Bryce Brown (above) is one of Auburn's top outside shooters.
Auburn, Ala.--Freshman guard Bryce Brown will be held out for Auburn's basketball opener vs. UAB on Friday night because he is ineligible due to playing in a summer league game in Atlanta, which was an unintentional violation of NCAA rules.
Brown will be available for Auburn’s second game of the season, a 2 p.m. Tuesday home contest vs. Colorado.
The Tigers will take on UAB on Friday night down at least two guards and possibly three. Tahj Shamsid-Deen will not be available as he continues to recover from a shoulder injury. Pearl said there is good news on the junior’s recovery, which he noted is ahead of schedule. Shamsid-Deen is now participating in non-contact practices.
Pearl also said on Thursday that another freshman guard, New Williams, is "doubtful"for Friday's game due to a knee problem. If Williams doesn't play that will likely mean an expanded role for freshman Zach Allison, an invited walk-on who played in both of Auburn's exhibition games. Another freshman guard, Danjel Purifoy, has not been academically cleared to play this season. Pearl said on Thursday that he is still waiting for a final decision on the four-star recruit's status for the 2015-16 season. Purifoy is taking classes at AU and is practicing with AU's scout team.
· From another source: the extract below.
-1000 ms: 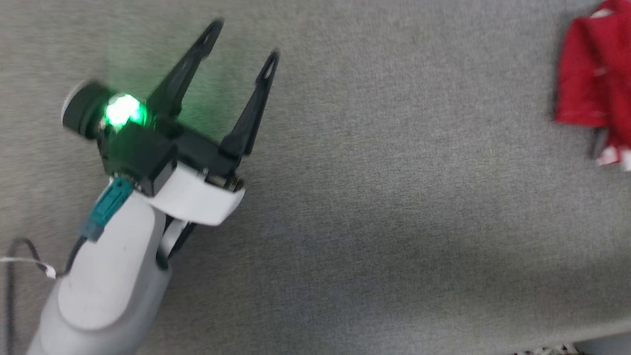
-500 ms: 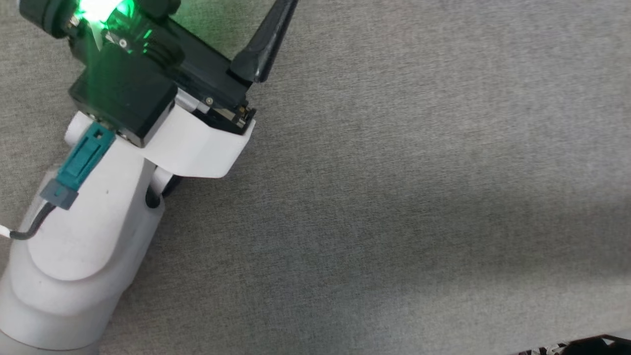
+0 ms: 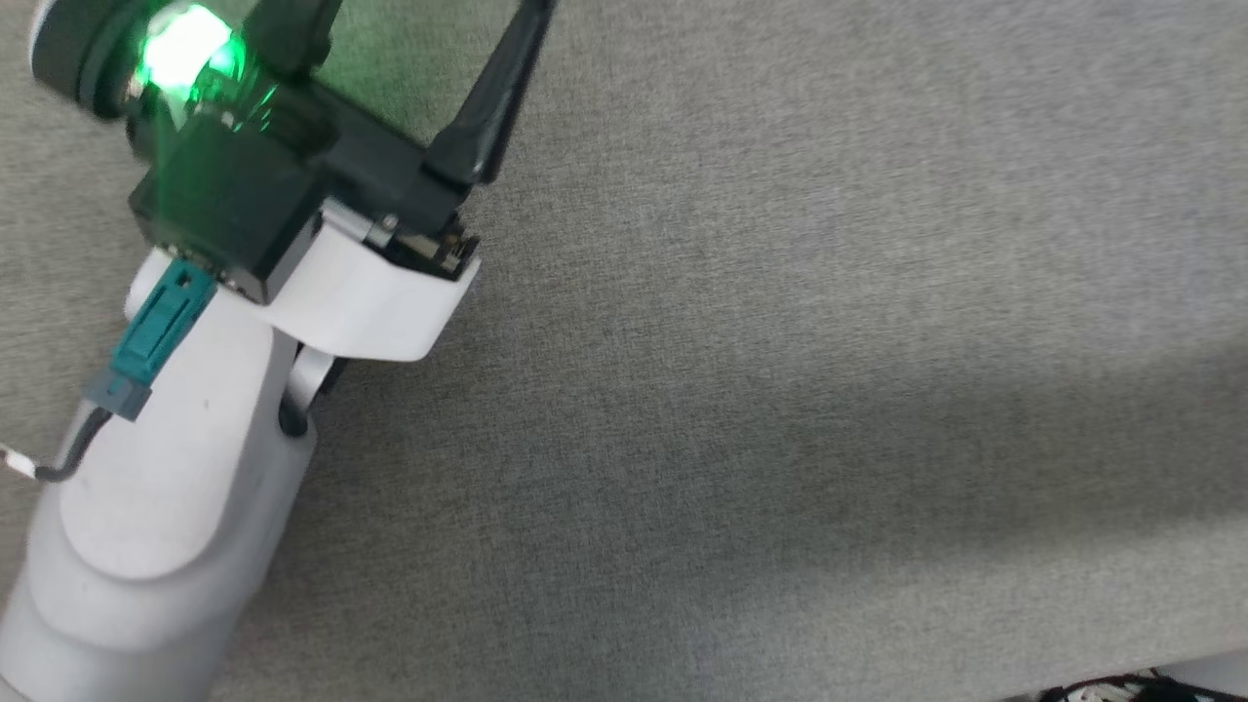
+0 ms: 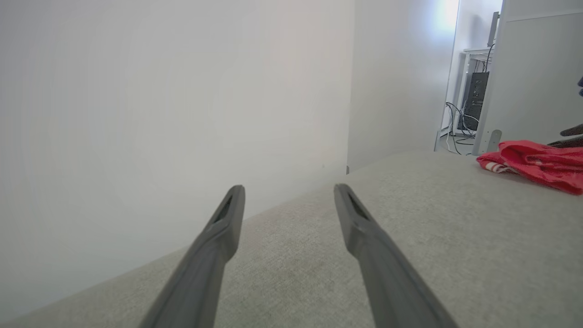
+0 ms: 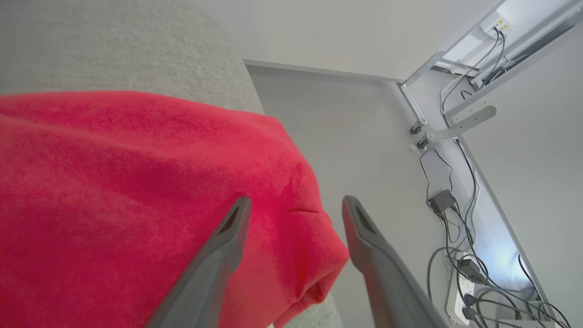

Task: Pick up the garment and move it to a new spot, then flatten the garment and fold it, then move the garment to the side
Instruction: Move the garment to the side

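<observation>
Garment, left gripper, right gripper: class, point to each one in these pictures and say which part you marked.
garment (image 4: pixel 534 165): left wrist view, on its red fabric.
left gripper (image 4: pixel 288 190): left wrist view, midway between its fingertips.
right gripper (image 5: pixel 296 201): right wrist view, midway between its fingertips.

The left jaws and the right jaws stand spread wide; the pale left forearm (image 3: pixel 166 487) slants up-right.
</observation>
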Tool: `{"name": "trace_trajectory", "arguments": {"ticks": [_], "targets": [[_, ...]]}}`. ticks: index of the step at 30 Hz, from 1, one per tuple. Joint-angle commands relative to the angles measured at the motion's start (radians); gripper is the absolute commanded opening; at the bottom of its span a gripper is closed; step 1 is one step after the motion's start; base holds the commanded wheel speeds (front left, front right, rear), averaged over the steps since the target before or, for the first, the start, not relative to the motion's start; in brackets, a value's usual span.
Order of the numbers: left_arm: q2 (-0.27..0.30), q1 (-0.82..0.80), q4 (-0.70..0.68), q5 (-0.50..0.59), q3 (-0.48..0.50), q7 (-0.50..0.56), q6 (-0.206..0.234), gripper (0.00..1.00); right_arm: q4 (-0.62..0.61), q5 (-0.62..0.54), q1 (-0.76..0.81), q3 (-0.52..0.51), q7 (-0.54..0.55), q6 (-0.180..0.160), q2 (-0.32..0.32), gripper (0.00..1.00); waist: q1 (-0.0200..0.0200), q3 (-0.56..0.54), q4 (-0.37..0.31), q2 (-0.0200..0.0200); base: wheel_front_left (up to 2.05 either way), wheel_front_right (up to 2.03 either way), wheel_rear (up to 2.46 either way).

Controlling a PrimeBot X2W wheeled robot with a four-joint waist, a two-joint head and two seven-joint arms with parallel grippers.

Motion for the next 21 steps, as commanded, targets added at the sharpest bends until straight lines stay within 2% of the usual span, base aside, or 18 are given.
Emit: {"name": "trace_trajectory", "arguments": {"ticks": [1,8,15,21], "targets": [[-0.005,0.039,0.008,-0.007,0.018,-0.005,0.001,1.00,0.003,-0.010,0.008,0.022,-0.020,0.000,0.009,1.00,0.0000,-0.045,-0.002,0.0000,0.00,0.00,0.00],[-0.077,0.227,0.050,-0.027,0.109,-0.005,0.001,1.00,-0.028,0.035,0.077,0.128,-0.088,0.000,0.055,1.00,0.0000,-0.201,0.044,0.0000,0.00,0.00,0.00],[-0.143,0.431,0.073,-0.049,0.208,-0.005,0.001,1.00,-0.119,0.091,0.206,0.227,-0.147,0.000,0.124,1.00,0.0000,-0.353,0.095,0.0000,0.00,0.00,0.00],[-0.181,0.561,0.143,-0.076,0.253,-0.005,0.001,1.00,-0.155,0.099,0.319,0.272,-0.192,0.000,0.177,1.00,0.0000,-0.466,0.151,0.0000,0.00,0.00,0.00]]}}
Explaining the situation with Brown, Pearl said the two-guard filled in for a team in during a summer league game for a team that was short on players and didn’t realize that he was not supposed to do that.
“I saw Bryce had tweeted something about his participation in a game in Atlanta,” Pearl said. “I knew that he had played a game in the Birmingham summer league so I called him and he explained what had happened.
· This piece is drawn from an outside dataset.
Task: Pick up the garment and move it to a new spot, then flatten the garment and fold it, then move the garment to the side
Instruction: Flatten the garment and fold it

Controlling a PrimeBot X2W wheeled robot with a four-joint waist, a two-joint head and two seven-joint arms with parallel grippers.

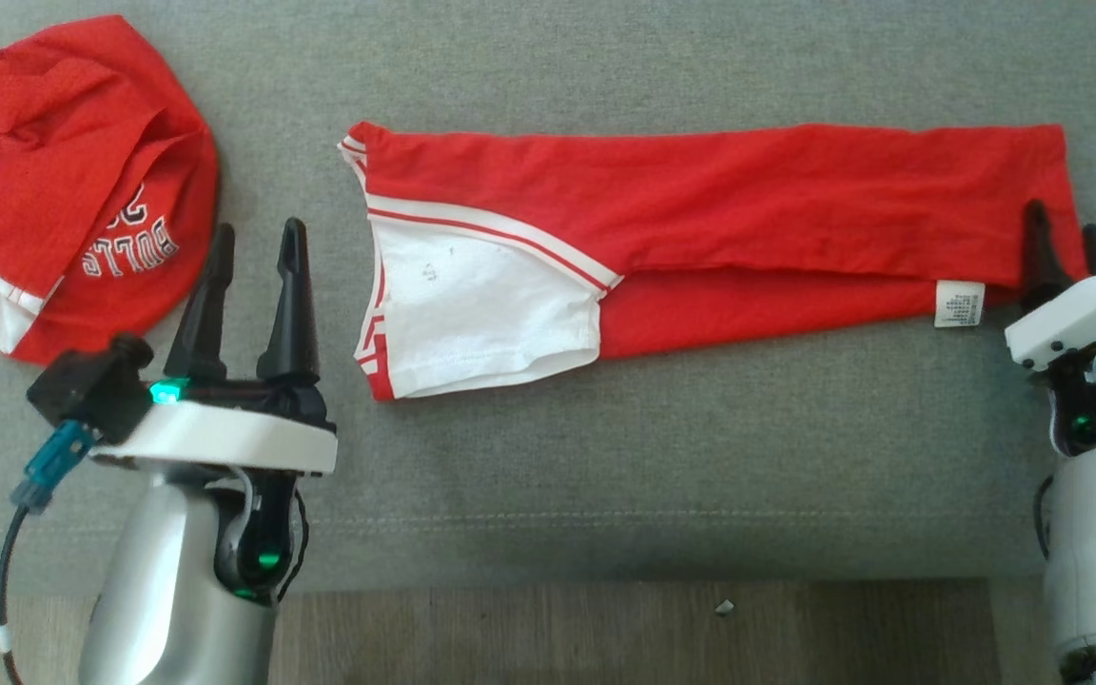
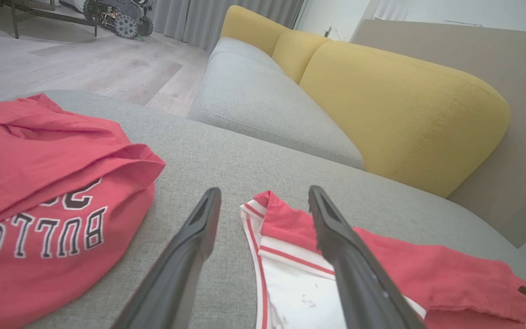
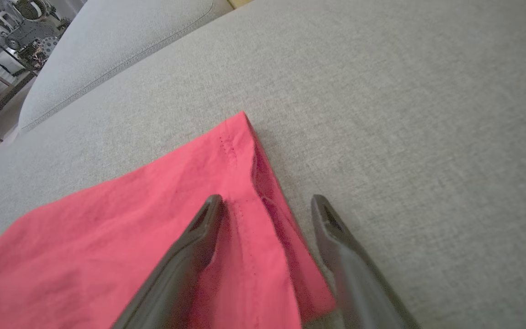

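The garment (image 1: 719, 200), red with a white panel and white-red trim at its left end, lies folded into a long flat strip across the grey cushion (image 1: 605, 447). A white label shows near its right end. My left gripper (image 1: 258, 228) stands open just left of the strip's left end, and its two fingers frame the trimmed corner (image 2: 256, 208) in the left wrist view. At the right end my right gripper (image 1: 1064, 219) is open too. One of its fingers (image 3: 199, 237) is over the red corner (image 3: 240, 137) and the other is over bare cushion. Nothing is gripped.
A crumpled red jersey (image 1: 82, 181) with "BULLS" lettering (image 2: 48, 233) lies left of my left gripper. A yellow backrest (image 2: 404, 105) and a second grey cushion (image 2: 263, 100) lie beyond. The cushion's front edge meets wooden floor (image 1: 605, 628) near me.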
“He actually went to watch the game and they didn’t have enough guys,” Pearl said. “They were short and his coach was coaching the team--his high school coach, his high school JV coach, I think--and said, ‘Do you want to play?’
“Bryce, being a freshman and probably not having been through it before, he was told that you can only play in one NCAA-approved summer league, but I’m sure didn’t think he was doing anything wrong,” Pearl said.
“Obviously, you wouldn’t tweet about it afterward if you did think you were doing something wrong so we sent it to the NCAA and asked for their ruling. It’s a pretty standard one-for-one. I think it’s severe. I think it’s harsh. He only played in two summer league games total, but the rule is you can only play in one NCAA-approved summer league and so as a result he’s got to sit out this particular game.”